I firmly believe that if you stereotype a woman or make fun of her for having these so-called "Daddy Issues", you're no better than those despicable poor excuses for human beings that make fun of rape. In both of these scenarios, the victim in question has no control over the events that scarred them emotionally and as a result are affected for their rest of their lives...and you're really going to make fun of that?

For those of you that aren't familiar, "Daddy Issues" stems from the idea that a girl who--for whatever reason--didn't have a positive relationship with her father develops into a woman who is vulnerable and easy. TV shows and comedians have been using Daddy Issues as inspiration for jokes for decades, and for some sick reason audiences laugh, only perpetuating the stereotype. At face-value, I can maybe begin to see why some people find it funny, but let's unpack this joke a little bit: basically when you pass judgment about a woman who has these supposed Daddy Issues, you're taunting a very vulnerable part of her past. Essentially the joke is "HAHAHA your Dad wasn't emotionally (or tangibly) available to you when you were little, and because a father-daughter relationship is generally the primary way a girl learns to associate with men, your ability to do so as an adult isn't as comfortable and fluid as it is for your cohort!" Does anybody really want to turn around and tell me that's funny?
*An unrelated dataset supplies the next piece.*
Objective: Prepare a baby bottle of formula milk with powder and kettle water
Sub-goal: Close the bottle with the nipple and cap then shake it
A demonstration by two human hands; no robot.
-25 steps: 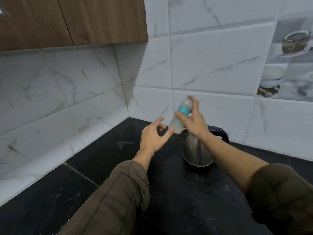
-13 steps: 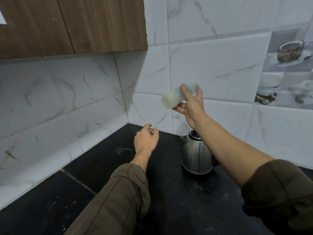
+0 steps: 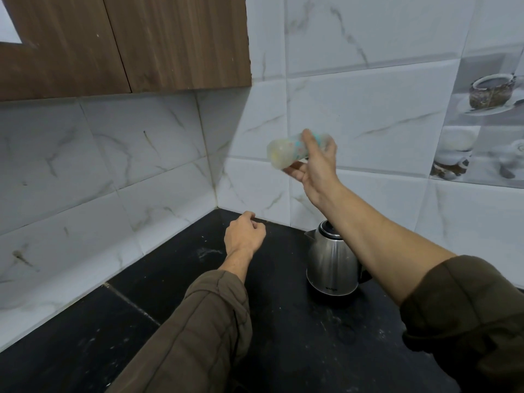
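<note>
the right hand (image 3: 314,168) is raised in front of the tiled wall (image 3: 368,109), its thumb and fingers curled round a baby bottle (image 3: 285,153). the bottle lies nearly on its side in the air, its pale base turned toward the left and its blue-marked upper end behind the fingers; it is blurred, so what is inside cannot be told. it hangs well above the steel kettle (image 3: 330,265), which stands upright on the black tabletop (image 3: 283,344) close to the wall, partly hidden by the right forearm. the left hand (image 3: 243,236) hovers lower, over the far corner of the tabletop and to the left of the kettle, apart from it, with its fingers loosely curled and nothing in them. both arms wear dark olive sleeves (image 3: 198,330), the right one pushed up past the forearm. a brown wooden cabinet (image 3: 127,43) hangs on the wall at the upper left.
</note>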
From a strictly objective perspective, we should all be able to acknowledge the importance of our parents' love and support, whether this is something readily available to us or not. When we're born, our parents nurture and raise us, and as a result the first adults we learn to associate with are our mom and dad--or the guardians that act on their behalf. It's no surprise that as we grow older we rely on the support given to us by our parents to seek out other relationships and utilize the tactics that worked before. So for those people that weren't given the appropriate space to grow and learn to communicate as a child, it's understandably difficult. It feels as though you're behind a dense learning curve that is almost impossible to catch up to.

I'm not too sure why this is on my mind today, but I sat through my French class this evening just grinding my teeth at the thought. As a young woman who has been told she has "Daddy Issues" I can tell you from a very personal level that it isn't funny, and if you've ever mocked a woman's relationship with her father I suggest you apologize as soon as you can.

But anyway, as is habit on this blog, I try to rotate serious topics with more lighthearted posts, so next time you hear from me hopefully I'll be a bit more chipper. I hope you're all having good weeks and you're enjoying the nice Spring weather. And for those of you experiencing less-than-stellar temperatures out there, I hope you can at least bundle up in your favorite sweater.

Talk soon!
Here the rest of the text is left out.